Car elle a bien un usage, l’école qui détourne l’élève de n’être qu’un enfant, qui détourne l’homme de n’être qu’un travailleur, qui détourne l’animal métaphysique de n’être qu’une bête superstitieuse, qui détourne le citoyen de n’être qu’un acteur social, qui détourne la volonté générale de n’être qu’une collection de volontés particulières, qui détourne la liberté de n’être qu’un libre-échange. A quoi peut donc bien servir le temps pris à comprendre, à quoi peut bien servir le détour par les raisons ? A se saisir comme liberté et à former l’idée d’humanité. C’est parce que la République n’a pas peur de cela, et c’est parce qu’elle en a besoin que l’école républicaine pense toujours toute forme de savoir, quel qu’en soit l’objet et quels qu’en soient les usages dérivés, sur le modèle et dans l’ordre des humanités.
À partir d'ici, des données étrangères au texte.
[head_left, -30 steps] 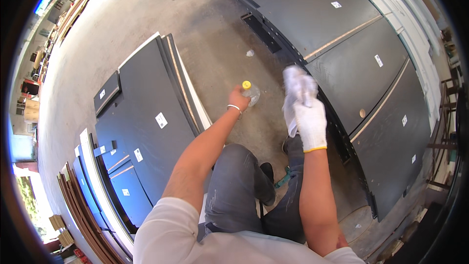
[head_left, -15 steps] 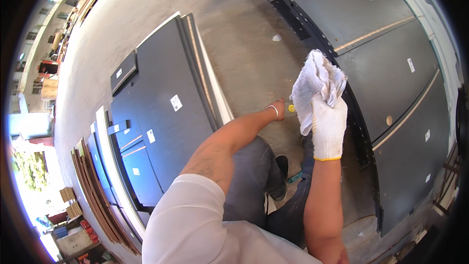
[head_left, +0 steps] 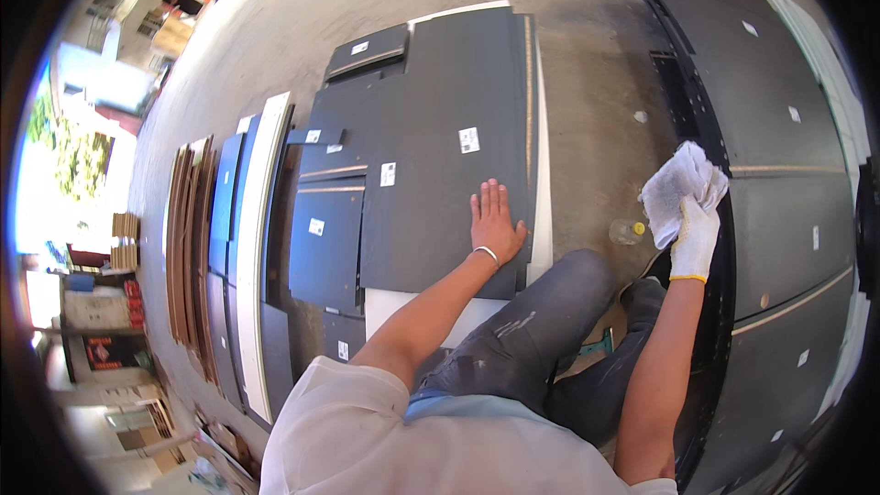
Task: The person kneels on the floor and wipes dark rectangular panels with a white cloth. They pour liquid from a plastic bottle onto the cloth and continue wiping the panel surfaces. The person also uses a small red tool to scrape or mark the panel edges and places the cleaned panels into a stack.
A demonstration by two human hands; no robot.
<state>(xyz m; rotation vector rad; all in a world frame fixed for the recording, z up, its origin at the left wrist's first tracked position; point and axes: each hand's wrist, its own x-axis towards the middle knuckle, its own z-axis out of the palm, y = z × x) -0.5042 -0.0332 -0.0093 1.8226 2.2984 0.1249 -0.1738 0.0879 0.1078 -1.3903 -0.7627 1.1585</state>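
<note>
My bare left hand (head_left: 498,227) lies flat on a large dark grey panel (head_left: 431,119), fingers stretched and a light band round the wrist. This panel tops a stack, and a white label (head_left: 469,140) is stuck on it beyond my fingertips. My right hand (head_left: 695,243) wears a white knit glove with a yellow cuff edge. Bunched in its closed fingers is a whitish cloth (head_left: 683,185), held beside the edge of another row of dark panels (head_left: 788,211). The cloth hides most of the right fingertips.
On the floor between the stacks stands a clear bottle with a yellow cap (head_left: 628,232), near my knee. A crumpled white scrap (head_left: 640,116) lies farther off. Smaller dark panels (head_left: 330,238), a long white board (head_left: 261,257) and brown strips (head_left: 188,257) lie at left.
My view has swung left. My left hand, previously low near the yellow-capped bottle, now rests on the left panel stack. The right hand still grips the cloth.
</note>
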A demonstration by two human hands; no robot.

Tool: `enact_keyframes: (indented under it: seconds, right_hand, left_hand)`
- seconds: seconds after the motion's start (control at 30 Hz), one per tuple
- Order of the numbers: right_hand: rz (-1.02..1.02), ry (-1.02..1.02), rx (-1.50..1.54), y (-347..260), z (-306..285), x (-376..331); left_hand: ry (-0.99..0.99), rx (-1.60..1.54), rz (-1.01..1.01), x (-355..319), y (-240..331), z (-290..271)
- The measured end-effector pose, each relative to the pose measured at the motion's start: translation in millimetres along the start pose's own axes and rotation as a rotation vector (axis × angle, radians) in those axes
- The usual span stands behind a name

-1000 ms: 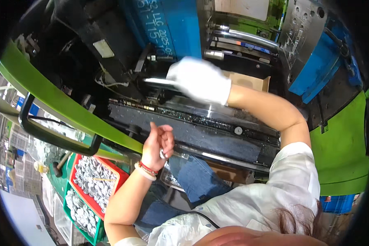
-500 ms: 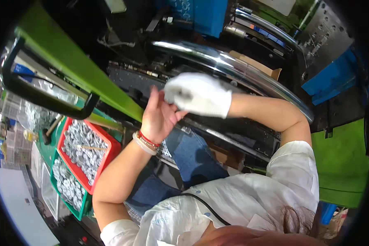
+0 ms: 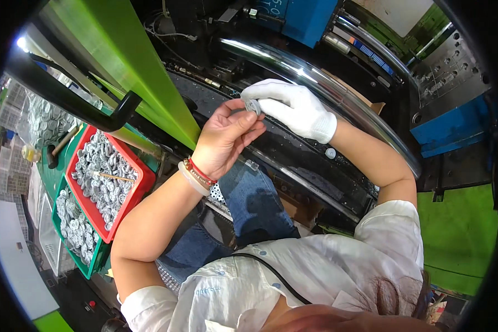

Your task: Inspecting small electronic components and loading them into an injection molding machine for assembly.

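My right hand (image 3: pixel 293 108) wears a white glove and pinches a small round grey metal part (image 3: pixel 253 105) at its fingertips. My bare left hand (image 3: pixel 226 137), with bracelets at the wrist, is raised beside it, and its fingers touch the same part from the left. Both hands meet in front of a big machine, just below a shiny chrome bar (image 3: pixel 321 83). Most of the part is hidden by the fingers.
A red tray (image 3: pixel 131 166) filled with several grey round parts rests on a green crate (image 3: pixel 88 263) at the lower left. A green machine guard (image 3: pixel 127 61) with a black handle (image 3: pixel 72 99) runs across the upper left. Blue machine blocks (image 3: pixel 451 124) stand at the right.
My gloved right hand pulled back from deep in the machine toward me. My left hand rose to meet it, and both now hold the small part together.
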State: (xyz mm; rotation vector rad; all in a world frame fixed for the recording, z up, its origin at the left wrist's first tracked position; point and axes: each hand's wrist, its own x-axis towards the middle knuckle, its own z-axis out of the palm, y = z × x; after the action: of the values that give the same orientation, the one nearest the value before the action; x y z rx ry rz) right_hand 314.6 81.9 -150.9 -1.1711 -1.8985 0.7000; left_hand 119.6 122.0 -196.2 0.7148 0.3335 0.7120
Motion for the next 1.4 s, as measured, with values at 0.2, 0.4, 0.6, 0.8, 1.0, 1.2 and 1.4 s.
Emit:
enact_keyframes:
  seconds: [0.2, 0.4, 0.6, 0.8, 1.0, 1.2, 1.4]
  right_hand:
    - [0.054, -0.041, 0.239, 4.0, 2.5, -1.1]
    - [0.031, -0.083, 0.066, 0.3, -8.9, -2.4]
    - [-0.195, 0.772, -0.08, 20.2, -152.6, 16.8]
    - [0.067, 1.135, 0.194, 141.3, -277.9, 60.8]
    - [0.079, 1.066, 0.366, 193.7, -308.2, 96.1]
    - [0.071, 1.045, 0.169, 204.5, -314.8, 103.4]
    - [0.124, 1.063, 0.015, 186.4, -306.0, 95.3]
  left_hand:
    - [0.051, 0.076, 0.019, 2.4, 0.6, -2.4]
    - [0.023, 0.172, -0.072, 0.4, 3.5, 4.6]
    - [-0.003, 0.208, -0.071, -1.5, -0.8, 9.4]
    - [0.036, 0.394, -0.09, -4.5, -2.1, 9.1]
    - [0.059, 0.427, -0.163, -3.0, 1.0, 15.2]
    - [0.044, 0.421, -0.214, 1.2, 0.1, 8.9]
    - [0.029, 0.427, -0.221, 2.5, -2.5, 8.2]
© Catherine Kintzler, 2005

Notes

1La Mazarine, éd. du Treize mars, sept. 1998, pp. 33-37. A ma connaissance cette revue n’existe plus.
2 – A remplacer : on a un large choix dans la prose officielle du Ministère de l’E. N. et dans la prose locale de chaque Université.
3 – J’emprunte ce concept à Jean-Claude Milner, Le Salaire de l’idéal, Paris : Le Seuil, 1997.
4 – Alain, Propos sur l’éducation, XXV.
5 – Jacques Muglioni, L’école ou le loisir de penser, Paris : CNDP, 1993, p. 44-45.